Боясь ошибиться, бомжи с ответом медлили.
— Верим, — негромко и робко высказался наконец кто-то, и тогда его горячо со всех сторон поддержали:
— Верим, как не верить!
— Я, например, раньше не верил, а теперь верю!
— Верим и будем верить!
— Мы во все верим!
Другого, похоже, Илья и не ждал.
— Коммунизм — это не чья-то выдумка, не чье-то досужее желание, — продолжил он. — Коммунизм — это идея, молодая идея, ей всего каких-то сто пятьдесят лет. Говорят — идеи носятся в воздухе. Идея коммунизма витает над этим местом. Вам принадлежит будущее точно так же, как вам принадлежало прошлое. Я хочу вас спросить: кем были вы в своей прошлой жизни? — Илья указал пальцем на слоноподобную женщину: — Кем были вы?

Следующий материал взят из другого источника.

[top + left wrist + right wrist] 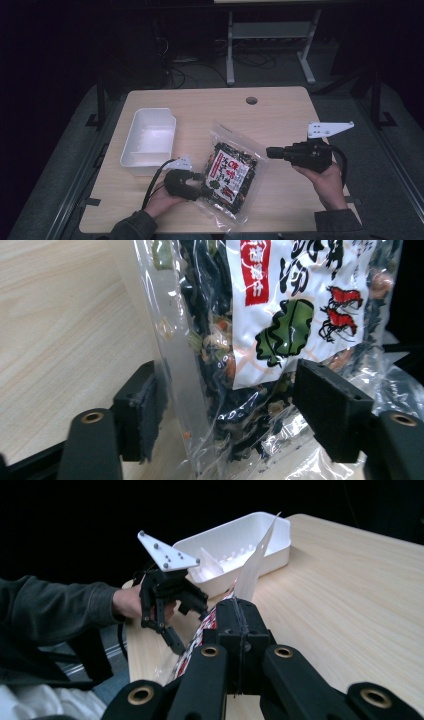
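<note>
So the room is dark, with cables and metal table legs on the grey floor behind one pale wood-grain table (280, 107) that has a round hole near its far edge. On it sit one white rectangular plastic bin (149, 136) and one crinkly clear snack bag (231, 172) — red-and-white label, dark dried bits inside — just right of the bin. Left gripper (204, 191) has jaws parted around the bag's lower edge; right gripper (239, 615) is pinched closed on the bag's right edge.

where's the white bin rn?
High view: the white bin sits on the table's left half, just left of the snack bag and just beyond the left tool. The right tool view shows it behind that tool.
</note>
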A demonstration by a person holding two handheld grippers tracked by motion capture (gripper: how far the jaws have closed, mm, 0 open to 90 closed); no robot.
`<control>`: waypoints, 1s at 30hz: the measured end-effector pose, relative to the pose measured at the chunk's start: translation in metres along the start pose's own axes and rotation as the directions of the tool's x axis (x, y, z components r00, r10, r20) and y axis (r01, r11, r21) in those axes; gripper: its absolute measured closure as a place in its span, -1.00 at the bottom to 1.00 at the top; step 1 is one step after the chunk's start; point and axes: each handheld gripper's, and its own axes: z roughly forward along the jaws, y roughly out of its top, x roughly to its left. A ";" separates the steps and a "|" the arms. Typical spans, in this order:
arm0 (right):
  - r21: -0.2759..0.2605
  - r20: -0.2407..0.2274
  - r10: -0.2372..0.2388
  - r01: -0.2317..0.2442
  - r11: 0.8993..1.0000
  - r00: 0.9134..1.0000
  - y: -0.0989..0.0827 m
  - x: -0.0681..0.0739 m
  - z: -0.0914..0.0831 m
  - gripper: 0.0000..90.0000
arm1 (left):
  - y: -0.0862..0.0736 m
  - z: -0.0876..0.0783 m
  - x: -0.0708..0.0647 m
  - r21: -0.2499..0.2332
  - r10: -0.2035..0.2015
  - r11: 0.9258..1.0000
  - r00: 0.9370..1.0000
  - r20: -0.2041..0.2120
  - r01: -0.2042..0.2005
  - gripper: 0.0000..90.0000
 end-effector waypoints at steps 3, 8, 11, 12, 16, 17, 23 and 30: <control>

Женщина тяжело переступила с ноги на ногу и, хмурясь, ответила:
— Продавцом я была. Завмагом в «Культтоварах».
— Вы были работником советской торговли, — прокомментировал ответ Илья и указал на другого бомжа.
— В армии прапорщиком, — ответил тот.
— Вы защищали Родину! Кем были вы?
— В школе работал.
— Вы учили детей! Кем были вы?
— На котельной…
— Вы давали людям тепло! Кем были вы?
— Шахтером.
— Вы добывали для страны уголь! Кем были вы?
— Космонавтом.
— Вы покоряли космос! — с пафосом воскликнул Илья и запнулся, почувствовав неладное. Из второго ряда смотрел вызывающе и ехидно невысокий сухощавый бомж с ежиком жестких седых волос, именно он назвал корейскую морковь закуской.
Илья растерялся.
— Алконавтом он был, а не космонавтом, алкашом был, алкашом и останется! — пришел на помощь кто-то, и бомжи засмеялись. Смеялись они хрипло, неумело, как малые и больные дети. Назвавшийся космонавтом не обиделся, продолжая смотреть на Илью насмешливо и ехидно.
Бомжи отсмеялись, но Илья все молчал.
— Ты скажи нам еще про коммунизм, сынок, скажи, — ласково подбодрил дед с костылем, но видевший в гробу Сталина вновь заявил о себе.
— Видел!!! — возмущенно завопил он. — Я тогда в армии служил в Москве, в оцеплении стоял, когда его хоронили. Гроб у него был как у всех, а сверху крышка прозрачная, как у самолета — фонарь! Фонарь был у Сталина! Плексигласовый! Вот я его там и видел! Видел! Видел! Видел! — Бомж опрокинулся на спину и стал колотить по земле руками и ногами, биться головой в отчаянии оттого, что ему никто не верит.